283 () À cette époque, les taux d'intérêt réels sont montés aux États-Unis à plus de 17 %. Bien entendu, les réactions politiques ont été très fortes sur le moment. Mais les résultats sont incontestables : l'inflation a été jugulée, les équilibres macro-économiques se sont considérablement améliorés, le dollar a été rétabli dans sa crédibilité et sur les deux décennies qui vont de 1980 à 2000, le taux de chômage aux États-Unis a été divisé par deux.

284 () Les meilleurs analystes et les plus grands théoriciens sont parfois, à titre personnel ou professionnel, des spéculateurs d'une exceptionnelle habileté. Le meilleur exemple en est John Maynard Keynes lui-même qui accumula une considérable fortune par son activité de spéculateur (voir Keynes and the market, Justyn WALSH, 2009). À l'inverse, Irving Fisher a mal réagi à la crise de 1929 et s'est trouvé complètement ruiné...

285 () Dans son dernier ouvrage « Dealings », Félix Rohatyn, expose la crise de 1970 à Wall Street et la réglementation de la solvabilité des intervenants qui en a résulté...

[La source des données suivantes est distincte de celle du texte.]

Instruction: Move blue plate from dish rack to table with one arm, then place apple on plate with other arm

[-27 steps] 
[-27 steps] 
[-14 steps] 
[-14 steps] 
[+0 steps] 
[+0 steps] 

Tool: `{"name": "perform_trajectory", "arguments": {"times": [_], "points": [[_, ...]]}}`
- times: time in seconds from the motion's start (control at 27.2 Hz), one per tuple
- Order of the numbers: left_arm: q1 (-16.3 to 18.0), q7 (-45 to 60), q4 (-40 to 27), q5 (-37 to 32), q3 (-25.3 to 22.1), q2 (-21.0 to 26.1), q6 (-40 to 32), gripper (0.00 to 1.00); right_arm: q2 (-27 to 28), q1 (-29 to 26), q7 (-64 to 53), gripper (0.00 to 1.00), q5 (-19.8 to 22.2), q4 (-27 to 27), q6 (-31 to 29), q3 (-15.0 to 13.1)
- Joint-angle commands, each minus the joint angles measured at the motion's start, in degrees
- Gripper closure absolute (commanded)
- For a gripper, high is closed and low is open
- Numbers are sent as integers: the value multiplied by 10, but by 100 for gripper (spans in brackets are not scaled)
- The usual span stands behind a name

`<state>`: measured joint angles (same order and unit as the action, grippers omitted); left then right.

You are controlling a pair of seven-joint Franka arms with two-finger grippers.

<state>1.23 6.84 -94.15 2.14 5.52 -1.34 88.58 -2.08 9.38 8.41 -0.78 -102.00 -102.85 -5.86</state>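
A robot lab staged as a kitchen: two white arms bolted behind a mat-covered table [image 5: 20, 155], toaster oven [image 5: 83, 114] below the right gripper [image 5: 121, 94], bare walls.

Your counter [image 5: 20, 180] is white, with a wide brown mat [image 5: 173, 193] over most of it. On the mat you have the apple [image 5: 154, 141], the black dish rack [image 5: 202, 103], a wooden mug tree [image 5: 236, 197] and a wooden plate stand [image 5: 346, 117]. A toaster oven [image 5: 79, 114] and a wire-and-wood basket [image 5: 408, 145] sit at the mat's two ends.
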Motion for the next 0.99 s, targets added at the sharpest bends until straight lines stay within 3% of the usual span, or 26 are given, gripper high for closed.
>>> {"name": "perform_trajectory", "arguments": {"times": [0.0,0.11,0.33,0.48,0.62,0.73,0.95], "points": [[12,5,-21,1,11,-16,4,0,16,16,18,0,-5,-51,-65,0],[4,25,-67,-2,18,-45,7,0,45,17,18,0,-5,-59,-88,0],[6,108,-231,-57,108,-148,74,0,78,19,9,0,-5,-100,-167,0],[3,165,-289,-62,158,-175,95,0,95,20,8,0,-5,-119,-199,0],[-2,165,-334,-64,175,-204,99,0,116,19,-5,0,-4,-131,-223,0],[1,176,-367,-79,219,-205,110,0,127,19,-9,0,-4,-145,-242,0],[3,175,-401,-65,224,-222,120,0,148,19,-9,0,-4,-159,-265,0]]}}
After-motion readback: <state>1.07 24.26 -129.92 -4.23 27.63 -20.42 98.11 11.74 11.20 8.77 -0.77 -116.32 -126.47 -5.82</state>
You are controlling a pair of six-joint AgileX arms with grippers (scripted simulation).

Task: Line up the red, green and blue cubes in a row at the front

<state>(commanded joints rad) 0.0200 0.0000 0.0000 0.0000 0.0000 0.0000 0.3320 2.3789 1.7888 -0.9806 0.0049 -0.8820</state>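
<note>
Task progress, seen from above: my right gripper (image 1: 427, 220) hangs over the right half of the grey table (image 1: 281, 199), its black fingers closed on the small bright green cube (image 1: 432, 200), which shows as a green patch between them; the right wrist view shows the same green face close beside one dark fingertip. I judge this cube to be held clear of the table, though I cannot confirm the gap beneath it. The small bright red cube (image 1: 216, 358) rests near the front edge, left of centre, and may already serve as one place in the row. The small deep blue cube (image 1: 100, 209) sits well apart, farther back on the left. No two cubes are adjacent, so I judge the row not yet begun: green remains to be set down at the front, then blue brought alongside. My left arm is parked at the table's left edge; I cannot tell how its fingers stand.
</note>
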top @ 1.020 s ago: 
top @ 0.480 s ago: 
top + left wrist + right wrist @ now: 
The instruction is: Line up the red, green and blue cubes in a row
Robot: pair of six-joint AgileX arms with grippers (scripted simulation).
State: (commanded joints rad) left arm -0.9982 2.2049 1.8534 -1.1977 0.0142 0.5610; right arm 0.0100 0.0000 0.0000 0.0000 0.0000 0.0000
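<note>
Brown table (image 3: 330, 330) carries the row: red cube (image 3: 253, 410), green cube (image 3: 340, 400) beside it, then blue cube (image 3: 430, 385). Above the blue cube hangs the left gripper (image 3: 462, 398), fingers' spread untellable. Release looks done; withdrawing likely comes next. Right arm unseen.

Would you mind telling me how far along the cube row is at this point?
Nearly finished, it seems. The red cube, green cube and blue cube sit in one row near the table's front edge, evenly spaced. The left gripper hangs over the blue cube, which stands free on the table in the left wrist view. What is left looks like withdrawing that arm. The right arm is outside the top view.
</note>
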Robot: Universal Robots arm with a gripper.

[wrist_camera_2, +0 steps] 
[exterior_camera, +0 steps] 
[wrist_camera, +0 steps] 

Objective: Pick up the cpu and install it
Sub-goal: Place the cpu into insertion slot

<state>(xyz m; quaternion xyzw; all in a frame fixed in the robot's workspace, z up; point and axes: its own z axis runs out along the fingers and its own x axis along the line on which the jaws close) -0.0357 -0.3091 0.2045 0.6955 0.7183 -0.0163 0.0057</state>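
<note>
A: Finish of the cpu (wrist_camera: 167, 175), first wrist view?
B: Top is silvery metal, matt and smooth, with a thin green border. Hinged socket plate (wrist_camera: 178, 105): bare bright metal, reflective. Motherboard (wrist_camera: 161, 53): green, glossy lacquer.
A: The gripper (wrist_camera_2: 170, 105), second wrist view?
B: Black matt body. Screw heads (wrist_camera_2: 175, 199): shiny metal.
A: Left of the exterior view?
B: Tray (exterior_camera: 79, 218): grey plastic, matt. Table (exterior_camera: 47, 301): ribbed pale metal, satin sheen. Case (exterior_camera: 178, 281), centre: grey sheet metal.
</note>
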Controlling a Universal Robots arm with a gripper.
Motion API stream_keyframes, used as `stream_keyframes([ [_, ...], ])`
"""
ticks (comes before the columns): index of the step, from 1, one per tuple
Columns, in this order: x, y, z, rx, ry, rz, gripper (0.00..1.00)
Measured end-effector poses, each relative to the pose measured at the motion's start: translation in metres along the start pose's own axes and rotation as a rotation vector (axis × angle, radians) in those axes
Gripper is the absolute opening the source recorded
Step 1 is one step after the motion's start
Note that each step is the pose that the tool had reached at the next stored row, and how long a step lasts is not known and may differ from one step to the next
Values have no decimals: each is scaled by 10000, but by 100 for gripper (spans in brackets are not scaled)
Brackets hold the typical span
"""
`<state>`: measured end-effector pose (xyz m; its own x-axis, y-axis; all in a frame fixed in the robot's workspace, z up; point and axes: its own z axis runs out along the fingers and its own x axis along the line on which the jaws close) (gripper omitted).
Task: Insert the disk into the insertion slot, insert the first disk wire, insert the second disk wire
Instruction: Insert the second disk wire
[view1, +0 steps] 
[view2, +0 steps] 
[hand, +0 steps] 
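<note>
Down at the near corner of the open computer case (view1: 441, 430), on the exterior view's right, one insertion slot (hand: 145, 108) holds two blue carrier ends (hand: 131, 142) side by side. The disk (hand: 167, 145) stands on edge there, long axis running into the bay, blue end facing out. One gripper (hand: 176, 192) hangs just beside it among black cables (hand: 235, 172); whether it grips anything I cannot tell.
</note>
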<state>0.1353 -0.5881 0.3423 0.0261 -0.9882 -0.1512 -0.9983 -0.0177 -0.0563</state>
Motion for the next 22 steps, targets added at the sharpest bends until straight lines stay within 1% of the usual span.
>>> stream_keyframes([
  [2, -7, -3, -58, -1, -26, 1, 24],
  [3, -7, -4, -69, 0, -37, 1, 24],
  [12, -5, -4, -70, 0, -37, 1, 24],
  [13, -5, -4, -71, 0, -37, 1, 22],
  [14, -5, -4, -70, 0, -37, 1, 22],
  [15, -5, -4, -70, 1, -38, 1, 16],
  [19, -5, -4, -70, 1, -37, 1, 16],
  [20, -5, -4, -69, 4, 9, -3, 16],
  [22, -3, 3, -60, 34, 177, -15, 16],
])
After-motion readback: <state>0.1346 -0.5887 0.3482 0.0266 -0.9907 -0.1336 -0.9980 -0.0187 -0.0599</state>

286 () « Euro-dollars » ne signifie pas étymologiquement « dollars européens » mais dollars détenus dans des comptes situés hors des Etats-Unis. Pour la petite histoire, l'expression est née à partir de la dénomination « Telex » (« EUROBANKDOLLAR ») des avoirs détenus en dollars par la banque commerciale pour l'Europe du Nord, laquelle appartenait à l'Union soviétique...

287 () En février 2008, un livre remarquable a été publié par Charles R. Morris sous le titre « A trillion Dollar Meltdown ». Ce titre a paru exagéré et provocateur à beaucoup de commentateurs. Quelques mois plus tard dans une interview, Charles R. Morris parlait de 3 000 milliards de dollars et cela paraissait encore provocateur.